## TASK ITEM
Set the records down again exactly, apart from any pictures in them.

## RECORDS FOR THE TASK
○ ○ ○ ○

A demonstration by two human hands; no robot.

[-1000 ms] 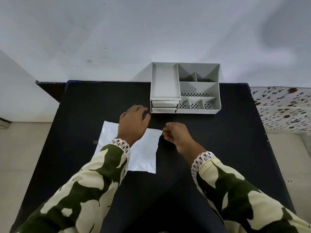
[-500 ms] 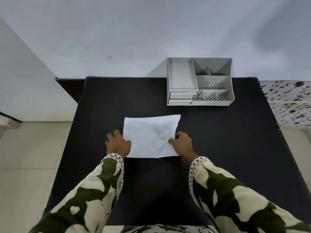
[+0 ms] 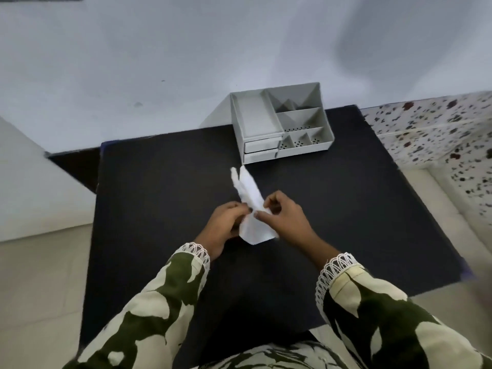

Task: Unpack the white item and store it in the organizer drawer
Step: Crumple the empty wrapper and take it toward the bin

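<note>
A white plastic packet is lifted off the black table, bunched and seen edge-on, its far end pointing toward the organizer. My left hand grips its left side and my right hand pinches its right side near the middle. The grey organizer stands at the table's far edge against the wall, with two closed drawers stacked at its front left. What the packet holds is hidden.
The organizer has an open tray over the drawers and several open compartments on its right. A speckled surface lies to the right of the table. Pale floor shows at the left and right.
The packet lay flat on the table with a hand at each lower corner; now both hands have gathered it up between them, and the view has tilted.
</note>
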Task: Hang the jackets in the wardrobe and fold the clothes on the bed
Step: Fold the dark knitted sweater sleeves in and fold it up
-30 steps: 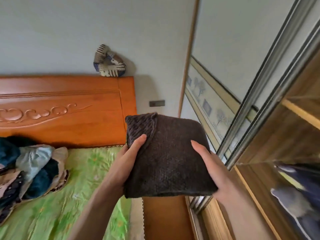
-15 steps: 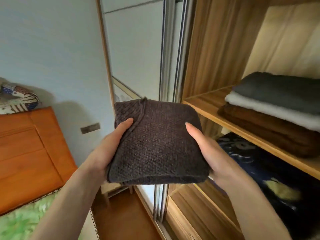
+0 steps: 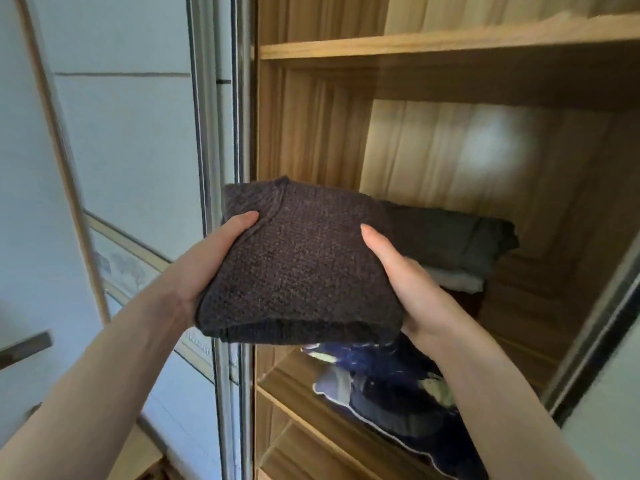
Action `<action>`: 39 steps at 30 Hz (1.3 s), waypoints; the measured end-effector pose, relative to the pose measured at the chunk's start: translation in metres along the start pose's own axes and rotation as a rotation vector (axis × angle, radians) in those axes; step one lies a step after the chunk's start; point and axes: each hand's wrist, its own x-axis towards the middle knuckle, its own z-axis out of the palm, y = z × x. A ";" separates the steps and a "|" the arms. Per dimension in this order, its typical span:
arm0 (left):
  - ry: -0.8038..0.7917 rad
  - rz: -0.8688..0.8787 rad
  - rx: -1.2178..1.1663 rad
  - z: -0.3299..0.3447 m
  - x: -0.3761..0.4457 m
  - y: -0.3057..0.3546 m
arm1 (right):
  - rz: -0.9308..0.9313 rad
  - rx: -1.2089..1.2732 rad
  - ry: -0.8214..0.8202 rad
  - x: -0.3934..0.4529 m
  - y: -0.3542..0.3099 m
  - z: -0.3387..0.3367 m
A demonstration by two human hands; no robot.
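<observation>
A folded dark brown knitted sweater (image 3: 301, 261) is held in mid-air in front of the open wooden wardrobe (image 3: 311, 133). My left hand (image 3: 207, 265) grips its left edge, thumb on top and fingers hidden beneath. My right hand (image 3: 405, 278) grips the right edge the same way. The sweater hangs level with a shelf that carries a stack of folded clothes (image 3: 450, 244), dark grey on top, a pale one under it. The bed is out of view.
A dark blue patterned quilt (image 3: 391, 386) lies on the shelf below. An upper shelf board (image 3: 450, 39) runs across the top. The sliding door frame (image 3: 221, 168) stands left of the opening, with a pale wall panel (image 3: 121, 150) beyond it.
My view has swung right from the bed and headboard to face the wardrobe. Both hands have carried the folded sweater up to the level of the shelf with the stack.
</observation>
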 end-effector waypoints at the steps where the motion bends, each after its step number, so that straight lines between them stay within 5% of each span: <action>1: -0.004 0.016 0.020 0.006 0.001 0.012 | -0.014 -0.002 0.007 0.002 -0.010 -0.001; 11: -0.261 0.003 0.038 0.057 0.052 0.106 | -0.040 0.118 0.229 0.048 -0.065 -0.019; 30: -0.547 -0.027 0.113 0.193 0.142 0.122 | -0.122 -0.050 0.706 0.056 -0.088 -0.111; 36: -0.432 0.081 0.386 0.210 0.159 0.108 | -0.042 -0.326 0.830 0.062 -0.083 -0.109; 39: -0.358 0.138 0.518 0.209 0.162 0.111 | 0.011 -0.782 0.931 0.063 -0.089 -0.109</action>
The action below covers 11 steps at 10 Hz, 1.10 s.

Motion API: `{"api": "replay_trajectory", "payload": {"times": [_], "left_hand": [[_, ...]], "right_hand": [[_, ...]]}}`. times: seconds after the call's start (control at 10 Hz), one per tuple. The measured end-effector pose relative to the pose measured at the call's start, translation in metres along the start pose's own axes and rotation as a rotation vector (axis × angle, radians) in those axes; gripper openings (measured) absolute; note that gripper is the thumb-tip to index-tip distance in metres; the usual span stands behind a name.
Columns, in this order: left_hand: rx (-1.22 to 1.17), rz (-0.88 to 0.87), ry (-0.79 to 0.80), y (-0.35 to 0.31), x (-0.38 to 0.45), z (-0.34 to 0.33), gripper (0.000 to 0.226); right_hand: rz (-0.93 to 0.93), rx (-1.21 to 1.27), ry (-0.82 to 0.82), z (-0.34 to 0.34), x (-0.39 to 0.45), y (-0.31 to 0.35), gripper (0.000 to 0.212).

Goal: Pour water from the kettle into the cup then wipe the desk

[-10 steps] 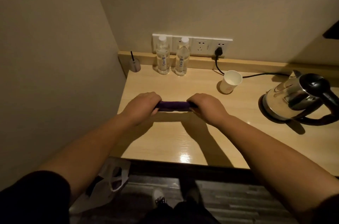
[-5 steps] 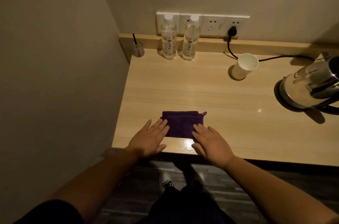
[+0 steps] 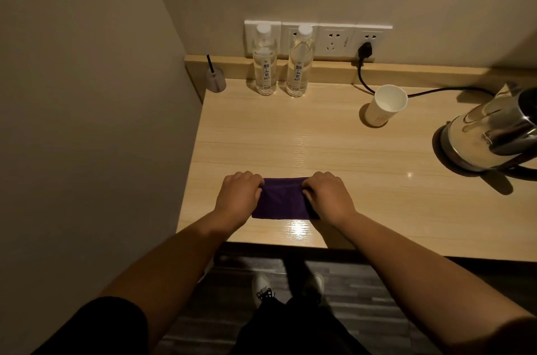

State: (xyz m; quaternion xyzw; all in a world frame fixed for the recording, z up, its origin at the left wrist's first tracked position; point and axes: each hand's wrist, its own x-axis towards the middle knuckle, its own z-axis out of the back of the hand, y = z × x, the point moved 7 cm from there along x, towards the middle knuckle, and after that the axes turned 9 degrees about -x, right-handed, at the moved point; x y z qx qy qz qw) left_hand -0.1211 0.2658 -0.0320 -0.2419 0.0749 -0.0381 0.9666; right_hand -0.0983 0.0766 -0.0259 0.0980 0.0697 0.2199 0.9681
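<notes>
A folded purple cloth (image 3: pixel 280 200) lies flat near the front edge of the wooden desk (image 3: pixel 334 151). My left hand (image 3: pixel 239 194) pinches its far left corner and my right hand (image 3: pixel 327 194) pinches its far right corner, fingers curled on the fabric. A white paper cup (image 3: pixel 385 106) stands upright toward the back, right of centre. The steel kettle (image 3: pixel 494 136) sits on its base at the right edge of view, partly cut off.
Two clear water bottles (image 3: pixel 264 64) (image 3: pixel 299 64) stand at the back against the wall sockets (image 3: pixel 334 40). A black power cord (image 3: pixel 436 90) runs from a socket to the kettle. A small holder with a black stick (image 3: pixel 215 80) sits in the back left corner. A wall borders the desk's left side.
Half a second ago both hands lay flat and open at the cloth's near edge; now they have moved forward and closed on its far corners. One second ago they held the cloth bunched up.
</notes>
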Motion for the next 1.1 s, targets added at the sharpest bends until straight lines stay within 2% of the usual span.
{"api": "replay_trajectory", "payload": {"times": [0.1, 0.2, 0.3, 0.4, 0.5, 0.7, 0.8, 0.9, 1.0, 1.1], "left_hand": [[-0.059, 0.050, -0.104, 0.006, 0.009, 0.007, 0.019], [0.009, 0.116, -0.108, 0.008, 0.009, 0.005, 0.024], [0.057, 0.046, -0.040, -0.006, -0.004, -0.010, 0.046], [0.154, -0.074, 0.157, -0.016, -0.021, -0.037, 0.065], [0.268, -0.099, 0.278, -0.006, -0.028, -0.051, 0.071], [0.320, -0.131, 0.310, -0.001, -0.029, -0.052, 0.076], [0.309, -0.118, 0.332, -0.004, -0.029, -0.048, 0.077], [0.244, -0.096, 0.322, -0.009, -0.027, -0.033, 0.076], [0.175, -0.097, 0.276, -0.021, -0.018, -0.005, 0.068], [0.157, -0.036, 0.270, -0.040, 0.013, 0.038, 0.047]], "right_hand": [[-0.074, 0.060, -0.086, 0.010, 0.004, -0.010, 0.013], [-0.111, -0.036, -0.033, 0.007, 0.011, -0.012, 0.021], [-0.060, -0.104, -0.064, 0.008, 0.005, -0.003, 0.026], [0.087, -0.145, 0.016, -0.010, -0.017, 0.015, 0.053], [0.146, -0.247, 0.216, -0.040, -0.034, 0.014, 0.069], [0.166, -0.304, 0.280, -0.045, -0.036, 0.010, 0.079], [0.148, -0.250, 0.280, -0.041, -0.036, 0.013, 0.083], [0.119, -0.171, 0.210, -0.024, -0.030, 0.015, 0.079], [0.144, -0.132, 0.104, 0.006, -0.019, 0.015, 0.052], [0.097, -0.129, 0.176, 0.045, 0.015, 0.010, 0.043]]}}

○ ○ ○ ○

## RESPONSE TO THE EXERCISE
A demonstration by two human hands; no robot.

[-1000 ms] 
[-500 ms] 
[+0 ms] 

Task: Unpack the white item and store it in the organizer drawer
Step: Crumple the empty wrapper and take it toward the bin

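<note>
A white plastic packet is lifted off the black table, bunched and seen edge-on, its far end pointing toward the organizer. My left hand grips its left side and my right hand pinches its right side near the middle. The grey organizer stands at the table's far edge against the wall, with two closed drawers stacked at its front left. What the packet holds is hidden.
The organizer has an open tray over the drawers and several open compartments on its right. A speckled surface lies to the right of the table. Pale floor shows at the left and right.
The packet lay flat on the table with a hand at each lower corner; now both hands have gathered it up between them, and the view has tilted.
</note>
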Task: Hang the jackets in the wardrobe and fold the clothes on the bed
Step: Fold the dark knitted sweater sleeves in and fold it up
-30 steps: 
-15 steps: 
+0 steps: 
Action `<action>`: 39 steps at 30 Hz (1.3 s), waypoints; the measured end-effector pose, relative to the pose measured at the chunk's start: translation in metres along the start pose's own axes and rotation as a rotation vector (axis × angle, radians) in those axes; step one lies a step after the chunk's start; point and axes: each hand's wrist, its own x-axis towards the middle knuckle, its own z-axis out of the palm, y = z × x. A ";" separates the steps and a "|" the arms. Per dimension in this order, its typical span:
arm0 (left):
  - ry: -0.8038..0.7917 rad
  - rz: -0.8688..0.8787 rad
  - rx: -1.2178..1.1663 rad
  - z: -0.3299..0.3447 m
  - x: -0.3761..0.4457 m
  - y: -0.3057..0.3546 m
arm1 (right):
  - rz: -0.9308..0.9313 rad
  - rx: -1.2089..1.2732 rad
  - ry: -0.8214..0.8202 rad
  - x: -0.3934..0.4529 m
  - y: -0.3542..0.3099 m
  - z: -0.3387..0.3367 m
A demonstration by two human hands; no robot.
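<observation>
A folded dark brown knitted sweater (image 3: 301, 261) is held in mid-air in front of the open wooden wardrobe (image 3: 311, 133). My left hand (image 3: 207, 265) grips its left edge, thumb on top and fingers hidden beneath. My right hand (image 3: 405, 278) grips the right edge the same way. The sweater hangs level with a shelf that carries a stack of folded clothes (image 3: 450, 244), dark grey on top, a pale one under it. The bed is out of view.
A dark blue patterned quilt (image 3: 391, 386) lies on the shelf below. An upper shelf board (image 3: 450, 39) runs across the top. The sliding door frame (image 3: 221, 168) stands left of the opening, with a pale wall panel (image 3: 121, 150) beyond it.
My view has swung right from the bed and headboard to face the wardrobe. Both hands have carried the folded sweater up to the level of the shelf with the stack.
</observation>
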 end-effector waypoints at the steps where the motion bends, each after its step number, so that straight lines between them stay within 5% of each span: <action>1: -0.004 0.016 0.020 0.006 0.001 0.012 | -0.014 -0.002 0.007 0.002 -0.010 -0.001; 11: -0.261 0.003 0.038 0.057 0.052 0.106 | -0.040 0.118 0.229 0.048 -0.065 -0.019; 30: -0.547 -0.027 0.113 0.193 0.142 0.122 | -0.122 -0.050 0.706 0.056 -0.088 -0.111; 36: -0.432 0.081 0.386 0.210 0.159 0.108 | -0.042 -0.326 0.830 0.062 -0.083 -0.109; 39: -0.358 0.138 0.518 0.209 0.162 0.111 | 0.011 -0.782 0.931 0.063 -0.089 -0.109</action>
The action below covers 11 steps at 10 Hz, 1.10 s.

Motion API: `{"api": "replay_trajectory", "payload": {"times": [_], "left_hand": [[_, ...]], "right_hand": [[_, ...]]}}`. times: seconds after the call's start (control at 10 Hz), one per tuple. The measured end-effector pose relative to the pose measured at the call's start, translation in metres along the start pose's own axes and rotation as a rotation vector (axis × angle, radians) in those axes; gripper openings (measured) absolute; note that gripper is the thumb-tip to index-tip distance in metres; the usual span stands behind a name.
Columns, in this order: left_hand: rx (-1.22 to 1.17), rz (-0.88 to 0.87), ry (-0.79 to 0.80), y (-0.35 to 0.31), x (-0.38 to 0.45), z (-0.34 to 0.33), gripper (0.000 to 0.226); right_hand: rz (-0.93 to 0.93), rx (-1.21 to 1.27), ry (-0.82 to 0.82), z (-0.34 to 0.34), x (-0.39 to 0.45), y (-0.31 to 0.35), gripper (0.000 to 0.212).

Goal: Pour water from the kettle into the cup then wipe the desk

[-10 steps] 
[-5 steps] 
[+0 steps] 

State: (xyz m; quaternion xyzw; all in a world frame fixed for the recording, z up, its origin at the left wrist's first tracked position; point and axes: each hand's wrist, its own x-axis towards the middle knuckle, its own z-axis out of the back of the hand, y = z × x, the point moved 7 cm from there along x, towards the middle knuckle, and after that the axes turned 9 degrees about -x, right-handed, at the moved point; x y z qx qy qz qw) left_hand -0.1211 0.2658 -0.0320 -0.2419 0.0749 -0.0381 0.9666; right_hand -0.0983 0.0766 -0.0259 0.0980 0.0697 0.2199 0.9681
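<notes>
A folded purple cloth (image 3: pixel 280 200) lies flat near the front edge of the wooden desk (image 3: pixel 334 151). My left hand (image 3: pixel 239 194) pinches its far left corner and my right hand (image 3: pixel 327 194) pinches its far right corner, fingers curled on the fabric. A white paper cup (image 3: pixel 385 106) stands upright toward the back, right of centre. The steel kettle (image 3: pixel 494 136) sits on its base at the right edge of view, partly cut off.
Two clear water bottles (image 3: pixel 264 64) (image 3: pixel 299 64) stand at the back against the wall sockets (image 3: pixel 334 40). A black power cord (image 3: pixel 436 90) runs from a socket to the kettle. A small holder with a black stick (image 3: pixel 215 80) sits in the back left corner. A wall borders the desk's left side.
Half a second ago both hands lay flat and open at the cloth's near edge; now they have moved forward and closed on its far corners. One second ago they held the cloth bunched up.
</notes>
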Motion for the next 1.1 s, targets added at the sharpest bends until straight lines stay within 2% of the usual span.
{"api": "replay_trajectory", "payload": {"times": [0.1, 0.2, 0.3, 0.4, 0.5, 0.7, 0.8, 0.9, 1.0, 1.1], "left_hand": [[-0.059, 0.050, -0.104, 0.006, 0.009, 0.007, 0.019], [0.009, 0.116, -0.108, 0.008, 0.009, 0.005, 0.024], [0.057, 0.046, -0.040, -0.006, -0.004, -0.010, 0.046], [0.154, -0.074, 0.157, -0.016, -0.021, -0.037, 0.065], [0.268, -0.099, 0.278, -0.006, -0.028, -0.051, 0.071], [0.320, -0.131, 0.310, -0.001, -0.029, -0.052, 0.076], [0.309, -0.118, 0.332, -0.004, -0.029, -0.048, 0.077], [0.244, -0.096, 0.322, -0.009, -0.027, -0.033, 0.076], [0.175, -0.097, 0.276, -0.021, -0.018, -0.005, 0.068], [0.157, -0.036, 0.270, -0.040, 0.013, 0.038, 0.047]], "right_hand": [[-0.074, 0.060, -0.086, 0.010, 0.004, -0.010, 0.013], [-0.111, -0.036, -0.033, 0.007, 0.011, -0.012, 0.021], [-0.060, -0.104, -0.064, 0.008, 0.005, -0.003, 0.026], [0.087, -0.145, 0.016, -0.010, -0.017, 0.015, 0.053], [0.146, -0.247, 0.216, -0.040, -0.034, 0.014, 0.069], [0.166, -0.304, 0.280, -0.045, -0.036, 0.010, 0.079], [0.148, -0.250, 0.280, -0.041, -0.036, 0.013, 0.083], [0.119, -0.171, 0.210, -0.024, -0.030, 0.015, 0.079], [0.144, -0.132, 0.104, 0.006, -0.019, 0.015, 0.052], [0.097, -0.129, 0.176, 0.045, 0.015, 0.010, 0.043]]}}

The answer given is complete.